Part of the counter-culture that we must advance today is to take stock both of the emerging global and regional trends, including that of the social movements and pan-national alliances struggling for a more democratic global order. The role of the nation-state in helping crystallize counter-hegemonic forces must be reassessed , to make it an effective counterweight –both nationally and internationally – to the sinking global disorder. The dialogue and networking among social movements all over the world is becoming a counterweight that has emerged as an important development. In some regions of the world, as in the Middle East and Latin America, alternative voices in the mainstream mass media have become powerful voices challenging critically the neoliberal global system and advancing a people’s new world order. And in some regions, governments with bad experiences in dealing with the IMF-World Bank-World Trade Organization, have bonded together to offer a working alternative to the paradigm of captivity.

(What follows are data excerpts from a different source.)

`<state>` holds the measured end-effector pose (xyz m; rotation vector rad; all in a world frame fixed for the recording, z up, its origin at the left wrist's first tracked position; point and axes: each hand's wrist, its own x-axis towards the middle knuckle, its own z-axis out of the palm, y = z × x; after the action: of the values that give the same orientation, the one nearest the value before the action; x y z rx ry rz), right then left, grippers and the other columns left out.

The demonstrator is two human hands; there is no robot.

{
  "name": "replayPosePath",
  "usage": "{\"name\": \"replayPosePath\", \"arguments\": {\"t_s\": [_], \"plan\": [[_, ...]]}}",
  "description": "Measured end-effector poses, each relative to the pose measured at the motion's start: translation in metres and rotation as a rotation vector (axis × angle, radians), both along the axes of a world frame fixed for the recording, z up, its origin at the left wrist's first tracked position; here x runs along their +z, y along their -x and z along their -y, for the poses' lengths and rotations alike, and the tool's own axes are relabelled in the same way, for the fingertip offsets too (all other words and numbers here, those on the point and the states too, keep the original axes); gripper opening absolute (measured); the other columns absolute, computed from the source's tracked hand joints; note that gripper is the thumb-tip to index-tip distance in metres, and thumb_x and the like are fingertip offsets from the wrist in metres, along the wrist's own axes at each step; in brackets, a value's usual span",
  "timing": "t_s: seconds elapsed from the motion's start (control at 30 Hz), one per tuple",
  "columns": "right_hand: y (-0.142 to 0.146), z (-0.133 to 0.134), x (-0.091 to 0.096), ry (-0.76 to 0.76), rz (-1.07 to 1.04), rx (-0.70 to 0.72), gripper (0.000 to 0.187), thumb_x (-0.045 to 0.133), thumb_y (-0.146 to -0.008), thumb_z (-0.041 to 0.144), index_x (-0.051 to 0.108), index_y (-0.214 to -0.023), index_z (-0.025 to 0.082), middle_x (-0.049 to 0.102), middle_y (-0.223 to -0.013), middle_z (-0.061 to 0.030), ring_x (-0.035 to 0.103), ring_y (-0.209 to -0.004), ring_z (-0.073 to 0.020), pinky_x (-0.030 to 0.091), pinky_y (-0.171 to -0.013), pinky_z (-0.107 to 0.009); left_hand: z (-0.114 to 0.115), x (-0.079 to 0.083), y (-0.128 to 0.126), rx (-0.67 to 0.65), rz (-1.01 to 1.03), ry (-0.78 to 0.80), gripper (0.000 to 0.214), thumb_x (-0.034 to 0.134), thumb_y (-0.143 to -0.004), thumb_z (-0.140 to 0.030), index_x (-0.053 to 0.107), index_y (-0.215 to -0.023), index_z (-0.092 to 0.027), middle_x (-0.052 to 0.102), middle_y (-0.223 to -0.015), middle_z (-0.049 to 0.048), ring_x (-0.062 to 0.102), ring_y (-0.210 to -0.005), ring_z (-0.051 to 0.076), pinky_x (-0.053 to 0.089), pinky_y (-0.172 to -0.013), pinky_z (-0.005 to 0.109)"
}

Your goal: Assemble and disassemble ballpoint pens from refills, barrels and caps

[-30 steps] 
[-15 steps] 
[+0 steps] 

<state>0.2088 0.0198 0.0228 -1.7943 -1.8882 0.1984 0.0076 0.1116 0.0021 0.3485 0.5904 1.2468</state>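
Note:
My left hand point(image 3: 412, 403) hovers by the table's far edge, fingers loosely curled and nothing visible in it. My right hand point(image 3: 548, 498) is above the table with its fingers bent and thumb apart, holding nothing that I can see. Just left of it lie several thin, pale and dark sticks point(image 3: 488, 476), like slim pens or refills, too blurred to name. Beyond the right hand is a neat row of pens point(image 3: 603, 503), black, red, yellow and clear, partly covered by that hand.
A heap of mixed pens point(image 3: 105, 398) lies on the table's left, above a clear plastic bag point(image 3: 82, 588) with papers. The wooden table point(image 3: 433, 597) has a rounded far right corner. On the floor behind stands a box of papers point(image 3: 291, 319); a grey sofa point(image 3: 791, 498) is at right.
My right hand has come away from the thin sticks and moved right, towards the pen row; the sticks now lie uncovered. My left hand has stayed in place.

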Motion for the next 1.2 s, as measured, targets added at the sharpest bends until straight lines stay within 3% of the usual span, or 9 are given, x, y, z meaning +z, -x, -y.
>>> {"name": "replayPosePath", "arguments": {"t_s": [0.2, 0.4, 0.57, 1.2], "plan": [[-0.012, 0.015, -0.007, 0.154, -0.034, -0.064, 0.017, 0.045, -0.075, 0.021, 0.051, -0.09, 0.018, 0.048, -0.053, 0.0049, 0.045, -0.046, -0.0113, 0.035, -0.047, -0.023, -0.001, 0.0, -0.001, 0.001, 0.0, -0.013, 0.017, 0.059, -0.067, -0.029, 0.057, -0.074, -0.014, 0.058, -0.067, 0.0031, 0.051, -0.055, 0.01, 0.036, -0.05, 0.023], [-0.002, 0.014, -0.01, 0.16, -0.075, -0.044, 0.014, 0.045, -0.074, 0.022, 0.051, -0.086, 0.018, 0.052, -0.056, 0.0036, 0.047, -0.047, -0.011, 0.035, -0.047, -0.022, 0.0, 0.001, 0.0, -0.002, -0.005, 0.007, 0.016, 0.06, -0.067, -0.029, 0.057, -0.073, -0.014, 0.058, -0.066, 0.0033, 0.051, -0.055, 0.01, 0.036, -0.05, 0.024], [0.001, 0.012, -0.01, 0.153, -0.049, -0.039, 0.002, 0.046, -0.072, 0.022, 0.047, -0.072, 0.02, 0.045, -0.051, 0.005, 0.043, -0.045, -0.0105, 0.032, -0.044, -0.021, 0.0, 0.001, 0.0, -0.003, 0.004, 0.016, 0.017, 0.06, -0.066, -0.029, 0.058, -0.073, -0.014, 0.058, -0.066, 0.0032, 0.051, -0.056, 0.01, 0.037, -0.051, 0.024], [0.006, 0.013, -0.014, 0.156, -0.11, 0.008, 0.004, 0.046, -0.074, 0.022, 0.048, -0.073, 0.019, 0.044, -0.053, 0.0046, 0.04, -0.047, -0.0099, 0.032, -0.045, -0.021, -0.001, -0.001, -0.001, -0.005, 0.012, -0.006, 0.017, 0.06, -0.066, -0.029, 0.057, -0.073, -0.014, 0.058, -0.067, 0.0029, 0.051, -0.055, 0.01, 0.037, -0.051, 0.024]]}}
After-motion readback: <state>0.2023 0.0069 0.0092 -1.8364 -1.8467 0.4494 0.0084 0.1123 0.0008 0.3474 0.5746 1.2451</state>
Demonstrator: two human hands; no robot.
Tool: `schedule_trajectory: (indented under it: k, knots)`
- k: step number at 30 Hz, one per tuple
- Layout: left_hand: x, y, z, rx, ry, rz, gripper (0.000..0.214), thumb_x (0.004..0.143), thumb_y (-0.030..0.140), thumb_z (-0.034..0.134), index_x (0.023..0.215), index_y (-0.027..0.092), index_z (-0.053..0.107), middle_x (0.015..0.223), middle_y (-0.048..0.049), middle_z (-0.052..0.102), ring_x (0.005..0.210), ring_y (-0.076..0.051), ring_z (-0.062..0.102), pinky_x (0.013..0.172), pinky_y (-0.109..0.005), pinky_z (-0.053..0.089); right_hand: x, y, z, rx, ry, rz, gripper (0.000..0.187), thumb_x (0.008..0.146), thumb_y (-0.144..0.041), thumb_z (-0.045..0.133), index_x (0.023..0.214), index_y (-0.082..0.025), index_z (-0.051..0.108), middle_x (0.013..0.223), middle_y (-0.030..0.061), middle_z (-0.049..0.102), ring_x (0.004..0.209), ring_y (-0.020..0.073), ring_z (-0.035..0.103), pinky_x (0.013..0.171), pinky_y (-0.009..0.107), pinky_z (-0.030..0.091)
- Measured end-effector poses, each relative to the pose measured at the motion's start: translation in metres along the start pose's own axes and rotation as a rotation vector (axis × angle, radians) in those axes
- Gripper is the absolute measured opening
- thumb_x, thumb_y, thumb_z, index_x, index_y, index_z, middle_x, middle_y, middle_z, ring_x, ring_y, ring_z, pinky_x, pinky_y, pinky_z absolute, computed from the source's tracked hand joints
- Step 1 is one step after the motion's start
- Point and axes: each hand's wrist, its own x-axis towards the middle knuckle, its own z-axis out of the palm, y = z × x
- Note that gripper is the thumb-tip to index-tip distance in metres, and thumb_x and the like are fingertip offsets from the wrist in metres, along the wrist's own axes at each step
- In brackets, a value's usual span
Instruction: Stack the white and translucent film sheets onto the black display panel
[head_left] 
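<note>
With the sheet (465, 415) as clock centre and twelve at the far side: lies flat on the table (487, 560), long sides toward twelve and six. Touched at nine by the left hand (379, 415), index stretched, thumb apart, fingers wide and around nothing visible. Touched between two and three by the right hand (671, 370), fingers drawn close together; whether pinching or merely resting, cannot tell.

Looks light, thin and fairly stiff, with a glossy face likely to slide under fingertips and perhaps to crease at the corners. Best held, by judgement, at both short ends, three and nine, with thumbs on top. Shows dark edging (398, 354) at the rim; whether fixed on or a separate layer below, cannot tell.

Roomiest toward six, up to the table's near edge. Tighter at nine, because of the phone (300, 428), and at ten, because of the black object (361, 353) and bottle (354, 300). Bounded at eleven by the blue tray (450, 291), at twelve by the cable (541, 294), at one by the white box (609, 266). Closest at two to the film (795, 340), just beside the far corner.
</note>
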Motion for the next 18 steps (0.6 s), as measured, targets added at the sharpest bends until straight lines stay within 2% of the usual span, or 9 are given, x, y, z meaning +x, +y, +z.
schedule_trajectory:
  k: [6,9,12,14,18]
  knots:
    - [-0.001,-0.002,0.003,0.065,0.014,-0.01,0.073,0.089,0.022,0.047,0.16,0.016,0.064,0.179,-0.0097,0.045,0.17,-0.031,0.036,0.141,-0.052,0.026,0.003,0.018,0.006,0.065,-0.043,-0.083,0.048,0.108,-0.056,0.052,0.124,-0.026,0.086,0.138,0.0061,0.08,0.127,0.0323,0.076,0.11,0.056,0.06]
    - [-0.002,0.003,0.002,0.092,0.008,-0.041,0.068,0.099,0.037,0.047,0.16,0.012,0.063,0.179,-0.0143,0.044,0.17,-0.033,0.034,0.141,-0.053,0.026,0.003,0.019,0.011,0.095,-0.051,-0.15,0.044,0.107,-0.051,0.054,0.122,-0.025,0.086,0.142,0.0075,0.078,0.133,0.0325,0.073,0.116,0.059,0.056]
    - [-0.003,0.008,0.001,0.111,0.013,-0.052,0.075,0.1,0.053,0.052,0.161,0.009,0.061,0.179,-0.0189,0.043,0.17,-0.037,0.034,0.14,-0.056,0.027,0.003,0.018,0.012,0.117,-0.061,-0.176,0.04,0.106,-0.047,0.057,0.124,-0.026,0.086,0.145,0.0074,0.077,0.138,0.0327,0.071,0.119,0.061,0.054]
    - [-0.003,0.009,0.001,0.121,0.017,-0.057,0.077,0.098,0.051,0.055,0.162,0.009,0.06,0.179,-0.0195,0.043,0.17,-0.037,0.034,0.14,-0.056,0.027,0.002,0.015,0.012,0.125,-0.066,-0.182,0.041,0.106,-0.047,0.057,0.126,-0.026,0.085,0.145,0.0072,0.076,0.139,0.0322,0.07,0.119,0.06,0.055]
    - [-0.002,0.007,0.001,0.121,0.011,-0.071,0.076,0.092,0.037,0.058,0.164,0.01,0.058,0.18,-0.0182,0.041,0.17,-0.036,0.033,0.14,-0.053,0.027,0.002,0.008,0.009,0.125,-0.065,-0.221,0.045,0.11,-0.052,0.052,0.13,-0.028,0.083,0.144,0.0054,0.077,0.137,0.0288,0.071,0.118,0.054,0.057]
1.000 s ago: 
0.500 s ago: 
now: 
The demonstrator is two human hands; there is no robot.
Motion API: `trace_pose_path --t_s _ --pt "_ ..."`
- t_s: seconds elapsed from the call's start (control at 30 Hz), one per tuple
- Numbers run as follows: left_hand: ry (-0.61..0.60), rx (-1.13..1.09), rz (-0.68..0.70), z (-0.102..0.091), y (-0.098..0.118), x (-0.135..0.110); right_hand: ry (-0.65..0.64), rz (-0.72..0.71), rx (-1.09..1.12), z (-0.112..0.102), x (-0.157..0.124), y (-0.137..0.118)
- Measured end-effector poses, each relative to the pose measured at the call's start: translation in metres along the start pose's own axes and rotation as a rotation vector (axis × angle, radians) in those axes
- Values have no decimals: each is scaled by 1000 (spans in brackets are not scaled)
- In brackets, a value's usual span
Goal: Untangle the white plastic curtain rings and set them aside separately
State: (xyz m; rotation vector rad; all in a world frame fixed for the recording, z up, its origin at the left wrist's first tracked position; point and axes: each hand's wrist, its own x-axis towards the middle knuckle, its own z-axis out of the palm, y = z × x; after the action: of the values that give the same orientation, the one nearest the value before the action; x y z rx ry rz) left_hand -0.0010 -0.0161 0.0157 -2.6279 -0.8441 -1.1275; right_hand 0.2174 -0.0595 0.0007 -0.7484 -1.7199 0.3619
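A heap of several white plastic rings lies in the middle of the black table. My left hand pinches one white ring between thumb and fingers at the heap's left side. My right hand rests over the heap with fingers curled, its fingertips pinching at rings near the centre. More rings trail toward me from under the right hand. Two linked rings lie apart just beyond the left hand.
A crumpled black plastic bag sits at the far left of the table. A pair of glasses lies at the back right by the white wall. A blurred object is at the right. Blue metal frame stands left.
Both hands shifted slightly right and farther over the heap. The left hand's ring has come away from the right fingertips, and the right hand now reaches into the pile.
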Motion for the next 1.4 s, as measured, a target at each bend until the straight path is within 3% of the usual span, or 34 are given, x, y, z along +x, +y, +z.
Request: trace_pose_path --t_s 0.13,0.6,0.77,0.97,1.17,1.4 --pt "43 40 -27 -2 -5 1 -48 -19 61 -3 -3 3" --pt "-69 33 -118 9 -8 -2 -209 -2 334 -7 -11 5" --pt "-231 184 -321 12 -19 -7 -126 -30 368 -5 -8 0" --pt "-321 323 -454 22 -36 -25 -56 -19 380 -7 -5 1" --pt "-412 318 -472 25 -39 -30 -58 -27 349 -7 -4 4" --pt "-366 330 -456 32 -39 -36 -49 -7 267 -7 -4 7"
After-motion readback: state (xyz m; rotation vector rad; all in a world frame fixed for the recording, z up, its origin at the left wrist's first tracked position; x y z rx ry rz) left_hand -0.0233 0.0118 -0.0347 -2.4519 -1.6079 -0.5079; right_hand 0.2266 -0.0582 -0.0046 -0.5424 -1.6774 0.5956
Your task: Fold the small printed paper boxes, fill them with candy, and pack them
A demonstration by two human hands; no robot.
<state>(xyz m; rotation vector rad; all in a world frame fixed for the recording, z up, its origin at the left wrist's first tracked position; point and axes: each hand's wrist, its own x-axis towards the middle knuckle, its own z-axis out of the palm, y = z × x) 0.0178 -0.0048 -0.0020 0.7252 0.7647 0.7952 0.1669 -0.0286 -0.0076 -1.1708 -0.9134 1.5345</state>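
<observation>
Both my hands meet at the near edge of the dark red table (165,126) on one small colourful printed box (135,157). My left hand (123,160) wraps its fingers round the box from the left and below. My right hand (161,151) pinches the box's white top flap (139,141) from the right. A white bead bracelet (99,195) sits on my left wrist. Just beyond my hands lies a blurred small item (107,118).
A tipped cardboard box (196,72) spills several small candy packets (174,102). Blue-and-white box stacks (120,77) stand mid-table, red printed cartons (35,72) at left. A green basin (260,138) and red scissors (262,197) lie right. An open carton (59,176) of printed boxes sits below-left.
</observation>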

Some have even proposed an antidote to the unleashing of “unaccountable power” by global corporations, and the Pentagon, through the creation of a “Global People’s Assembly”, a governing body whose grassroots members represent “the worldwide voice of the people in action and decision-making.” (Falk and Strauss, 1999). This antidote of resistance is emerging in such initiatives like the World Social Forum, and its regional counterpart, the Asian Social Forum. The alternative paradigm is emerging in international organizations like Migrante International, a Philippine-based transnational alliance of Filipino migrant workers’ organizations. Migrante played a role in the formation of the International Migrants’ Alliance. This exciting trend is also emerging in such formations as the International League for Peoples’ Struggle (ILPS). These formations have not only tackled issues such as the so-called “War on Terror” and U.S. military bases and intervention, but also issues like labor protection, trafficking of women, migrants’ rights, local industry formation, and environmental protection issues. A democratized People’s Monetary Fund can be created on the basis of mutual respect, transparency and solid economic cooperation, not based on impositions and blackmail. The democratic management of our financial institutions can greatly reduce IMF or ADB intervention in the economic planning activities of the Philippines and other countries.